Тут меня охватила неконтролируемая ярость. Я чувствовал, что Ла Горда не должна лезть с подобными заявлениями или испытывать подобные чувства. Я схватил ее за волосы и крутанул. В наивысшей точке своей ярости я спохватился и остановился. Я извинился и обнял ее. Меня отрезвила простая мысль. Я сказал, что мне действует на нервы необходимость быть руководителем. Напряжение, по мере нашего продвижения, становилось все более и более сильным.
Она не согласилась со мной. Она твердо держалась своего мнения, будто Сильвио Мануэль и я были чрезвычайно близки и поэтому, когда мне напоминали о моем хозяине, я приходил в ярость. Хорошо, что я должен о ней заботиться, сказала она, не то я сбросил бы ее с моста.
Мы повернули назад. Остальные находились уже на безопасном расстоянии от моста и взирали на нас с откровенным страхом. Казалось, господствовало очень странное состояние безвременья. Словно мы были выброшены из привычного потока времени. Вокруг совсем не было людей. Мы пробыли на мосту никак не менее пяти минут, и ни один человек не только не пересек мост за это время, но даже не показался в зоне видимости. Затем, совершенно внезапно, люди опять стали двигаться вокруг нас, как по любой оживленной улице в это деловое время суток.

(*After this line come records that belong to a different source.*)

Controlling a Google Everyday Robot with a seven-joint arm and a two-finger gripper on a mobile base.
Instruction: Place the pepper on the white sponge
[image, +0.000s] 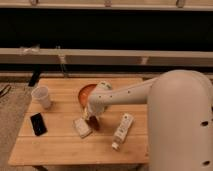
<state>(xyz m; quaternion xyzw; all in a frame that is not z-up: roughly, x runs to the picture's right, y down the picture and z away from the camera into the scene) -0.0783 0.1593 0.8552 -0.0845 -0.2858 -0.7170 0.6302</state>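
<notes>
Reaching down over the wooden table (60, 145), my gripper (92, 119) hovered just beside the white sponge (81, 127) — the pepper (94, 123) at its tip, my grip's state unclear.

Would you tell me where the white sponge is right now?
The white sponge lies near the wooden table's middle, just left of the pincer, with the black phone farther left.
</notes>
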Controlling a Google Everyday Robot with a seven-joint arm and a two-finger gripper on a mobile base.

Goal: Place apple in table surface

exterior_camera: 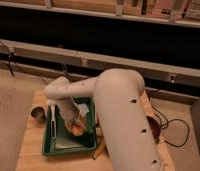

Не говоря ни слова, мы пошли назад на площадь. Все ощущали опасную слабость. У меня было смутное желание задержаться в городе еще немного, но мы сели в машину и поехали на восток к атлантическому побережью. Мы с Нестором по очереди вели машину, останавливаясь только для того, чтобы заправиться и перекусить, пока не достигли Вера-Круса. Этот город был для нас нейтральной зоной. Я бывал там только однажды, остальные вообще ни разу. Ла Горда считала, что такой незнакомый город является подходящим местом, чтобы сбросить их старые оболочки. Мы остановились в отеле, и там они приступили к разрыванию на куски своих старых одежд. Возбуждение, которое принес им новый город, творило чудеса с их моралью и чувством благополучия.
Затем мы поехали в Мехико и остановились там в отеле неподалеку от парка Аламеда. Это был тот же отель, где я когда-то останавливался с доном Хуаном. В течение двух дней мы вели себя, как обыкновенные туристы. Мы делали покупки и посещали столько туристских мест, сколько могли. Бениньо приобрел фотоаппарат в магазине подержанных товаров. Он сделал им 425 снимком, не заряжая пленки. В одном месте, пока мы любовались поразительной мозаикой, служитель, приняв меня за гида, спросил, откуда приехали эти великолепные иностранки. Я ответил, что из Шри-Ланки. Он поверил и поразился тому, насколько они похожи на мексиканок.
На следующий день, в десять утра, мы пошли в авиаагентство, в которое дон Хуан втолкнул меня однажды. Когда он втолкнул меня внутрь, я влетел через одну дверь, а вылетел через другую, но не назад на улицу, куда должен был, а на рынок, находящийся примерно в полутора километрах отсюда, где я был свидетелем происходящего там.
Ла Горда рассуждала, что агентство, как и мост, было местом силы, местом перехода с одной параллельной линии на другую. Нагуаль толкнул меня через этот проход, но я застрял посередине между двумя мирами, между линиями, и таким образом смог наблюдать за жизнью базара, не будучи сам ее частью. Она сказала, что Нагуаль, конечно, хотел пропихнуть меня сквозь дверь, но мое упрямство помешало ему, и в конце концов я вернулся назад на ту линию, откуда пришел, в этот мир.
Мы прошли от авиаагентства до рынка, а оттуда в парк Аламеда, где мы с доном Хуаном сидели после происшествия у агентства. Я много раз бывал в этом парке с доном Хуаном. Я чувствовал, что это место является наиболее благоприятным для того, чтобы обсудить наши дальнейшие действия.
Я намеревался подвести итоги всему, что мы сделали, для того, чтобы позволить силе этого места решить, каким будет наш следующий шаг. После попытки пересечь мост я безуспешно пытался придумать, как удержать моих компаньонов в одной группе. Мы уселись на те же каменные ступеньки, и я начал с того, что для меня знание было сплавлено со словами. Я сказал им, что искренне верил в то, что если событие или опыт не сформулированы в концепцию, то они рассеиваются. Поэтому я попросил их представить свои индивидуальные оценки нашего положения.